Ingredients for Vegetable risotto stuffed peppers
- 150 grams Risotto rice
- 500 ml Vegetable stock
- 1 clove Garlic
- 2 medium Shallots
- 1 medium Carrot
- 1 medium Courgette
- 3 Cabbage leaves
- 2 large Ramiro peppers
- 1 dash Double cream
- 1 Olive oil
- 1 Grated cheese to serve (optional)
Cooking Instructions for making Vegetable risotto stuffed peppers
Heat oil in frying pan, add rice and mix well, coating each grain in oil. Add a ladleful of hot vegetable stock to the rice and mix. Bring to a simmer as the liquid is absorbed by the rice. Continue adding more stock, ladleful at a time, letting the rice absorb it gradually. This should take around 15-20 minutes, until the rice is soft.
While the rice is cooking, finely chop the garlic, shallots, carrots and slice the courgette and cabbage leaves. Slice the peppers in half lengthways, and place under a preheated grill, flipping occasionally.
Heat oil in a separate frying pan and add the garlic, shallots and carrots. Stir until softened and add the courgette.
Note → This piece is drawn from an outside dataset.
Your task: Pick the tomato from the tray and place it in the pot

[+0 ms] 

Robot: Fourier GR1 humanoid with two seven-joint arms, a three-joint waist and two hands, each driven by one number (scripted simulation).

When the risotto has nearly absorbed all of the stock, add the cabbage to the rest of the vegetables and stir. Add the cream and continue to stir as the cream reduces.
After the rice has absorbed all the stock add it to the vegetables and mix together. Dish up the peppers and spoon over the vegetable risotto mix. Add grated cheese if desired and serve.